How to Start Your Online Store

My husband, Angelo, and I started to manage an online store together last 2015. We almost started from scratch (I say “almost” because he already launched the small business prior to when we got together). This store is currently on break because of a relaunch project we’re cooking for 2019; nevertheless, we can say that we have our pool of loyal customers, and an established presence online. Our niche market knows us, and I’m happy to say that we’re getting to know them too– the price that they’re willing to pay, the books that they want to read, and their preferred purchasing method.

I may not yet be considered an expert online seller, but we’ve gone through the process and reached milestones for our online business. I’d like to share how we were able to kick-off and sustain the online business, and I hope you can learn the basics from here:

1. Know your branding. I keep on bringing this up in my blog posts and talks, but this is really a basic thing that all start-ups must know, including online sellers. Yes, it’s very easy to take a picture of your products, upload it online, and put “For Sale” on your captions. This cannot sustain your online store. If you want to take your online selling seriously, then please know your unique selling proposition and value proposition to your target customers. What makes you unique from competitors? What differentiates you? What makes you stand out? Focus on this.

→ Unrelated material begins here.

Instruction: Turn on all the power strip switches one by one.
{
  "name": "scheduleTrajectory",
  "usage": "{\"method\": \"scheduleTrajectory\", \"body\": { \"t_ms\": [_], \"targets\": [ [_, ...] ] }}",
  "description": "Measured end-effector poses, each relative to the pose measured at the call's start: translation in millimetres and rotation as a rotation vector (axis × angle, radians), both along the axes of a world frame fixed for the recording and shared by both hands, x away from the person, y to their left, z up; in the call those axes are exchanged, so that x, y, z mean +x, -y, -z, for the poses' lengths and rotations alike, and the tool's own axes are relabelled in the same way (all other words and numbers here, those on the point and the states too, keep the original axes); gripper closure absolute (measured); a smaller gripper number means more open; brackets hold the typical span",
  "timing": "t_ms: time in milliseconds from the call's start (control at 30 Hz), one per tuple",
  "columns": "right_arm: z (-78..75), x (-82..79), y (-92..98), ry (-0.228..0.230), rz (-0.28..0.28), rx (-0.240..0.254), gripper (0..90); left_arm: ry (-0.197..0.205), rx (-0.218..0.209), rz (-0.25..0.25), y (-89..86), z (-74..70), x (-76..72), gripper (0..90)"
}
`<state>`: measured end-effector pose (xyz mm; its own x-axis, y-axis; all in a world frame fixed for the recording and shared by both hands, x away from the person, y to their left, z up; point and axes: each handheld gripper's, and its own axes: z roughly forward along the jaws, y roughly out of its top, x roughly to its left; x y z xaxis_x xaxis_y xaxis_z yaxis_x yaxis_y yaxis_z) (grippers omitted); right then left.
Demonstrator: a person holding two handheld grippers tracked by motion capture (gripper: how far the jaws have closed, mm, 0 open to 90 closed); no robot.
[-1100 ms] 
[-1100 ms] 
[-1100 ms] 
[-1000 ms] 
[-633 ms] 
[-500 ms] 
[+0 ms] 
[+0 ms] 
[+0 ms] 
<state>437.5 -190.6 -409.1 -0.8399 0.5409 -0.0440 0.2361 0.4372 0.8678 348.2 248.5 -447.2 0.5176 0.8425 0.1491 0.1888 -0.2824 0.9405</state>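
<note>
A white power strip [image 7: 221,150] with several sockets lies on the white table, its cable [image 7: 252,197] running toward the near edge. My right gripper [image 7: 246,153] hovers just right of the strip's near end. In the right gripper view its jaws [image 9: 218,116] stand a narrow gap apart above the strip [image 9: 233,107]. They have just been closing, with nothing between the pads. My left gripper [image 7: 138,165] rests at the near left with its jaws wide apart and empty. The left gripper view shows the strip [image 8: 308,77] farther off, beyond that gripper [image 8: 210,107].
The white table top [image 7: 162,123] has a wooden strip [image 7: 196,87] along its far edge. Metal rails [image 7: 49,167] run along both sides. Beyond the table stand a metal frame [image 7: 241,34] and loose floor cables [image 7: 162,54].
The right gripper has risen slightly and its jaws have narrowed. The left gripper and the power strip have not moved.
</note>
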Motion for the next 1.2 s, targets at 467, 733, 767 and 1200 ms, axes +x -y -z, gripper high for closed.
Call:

2. Slow down on the capital expenditures. It’s very easy to buy a domain name online, pay for website hosting or an IT expert to mount an entire e-commerce site for you. These are all good expenses. But, if I may suggest the ff. just so you won’t shell out too much money in the beginning:

· Experiment and maximise the free resources first. When we were planning to launch our online store, we weren’t sure if people would like it. We just knew there was a market, but we weren’t sure how big it is, or how profitable it is, or if our products were to be patronised. I’m not a very risky person, so we decided to use free online resources first– WordPress (we started our with a free domain that had in the end), Google Forms (we accepted orders thru this), and here in the Philippines, we are lucky enough that people still like paying via bank deposit. Thus, there is no need to setup a cart, or an online payment system just yet. This is also a way of gauging if people are willing to exert extra effort just to pay for your products. If they are, then it’s a good sign that your product is beneficial to them. After your “testing the waters” the stage, then it’s up to you to decide whether you now need to invest on an actual e-commerce platform. In our online store, we eventually did.

3. Know Social Media Marketing. I say “know”, because it’s not enough that you know how to use it, but as a business, you have to know how to maximise social media for your benefit. Our online store is a bookstore. Yes, I created a Facebook fan page. But more than that, as an individual, I joined several book buy & sell Facebook groups. I was able to know what kinds of books are being sold and bought online, and at what price points. I started posting our books for sale, and I knew the ones that easily sell, and those that don’t. It was how we introduced ourselves to the online “book selling industry”.

And that’s just step one! Managing your Facebook page is another story.

4. Study your data. The reason why Google Forms is my go-to free resource, is that you can export the responses to an Excel file. You can easily collate your customers’ details, or the bestselling products, and make it your own database. Also, Facebook Insights is very useful. You can see the time your followers are online, know the posts that are most engaging to them, etc. Use these information to strategise your next steps in marketing and selling.

5. Love your customers. This is what will make your customers come back to you. Invest on simple freebies, respond to queries on time, ensure on time deliveries. Once they fall in love with your service, they’ll be more than willing to spread the word about your store, which leads me to the last point…

6. Gather testimonials. I don’t want to burst anyone’s bubble, but I’m not a fan of online stores that post screenshots of text messages from customers. (My personal opinion only, hehe) It’s like a paid ad– the public won’t know if you’re telling the truth or not. If your customers are really happy, ask them lovingly to give you a 5-star rating on your Facebook page, or in Lazada or Shopee. Oftentimes, they will voluntarily do this without the need to ask them! This is very effective in building your credibility as an online store. And buyers like to see reviews first before they make that purchase. Good testimonials can help bring in first-time buyers.

Extra tip: If the time is right, invest on SEO marketing (Search Engine Optimisation). This is to make sure that you appear on top of Google every time someone will search keywords related to your store. This can increase traffic to your site, and increase the chances of purchase.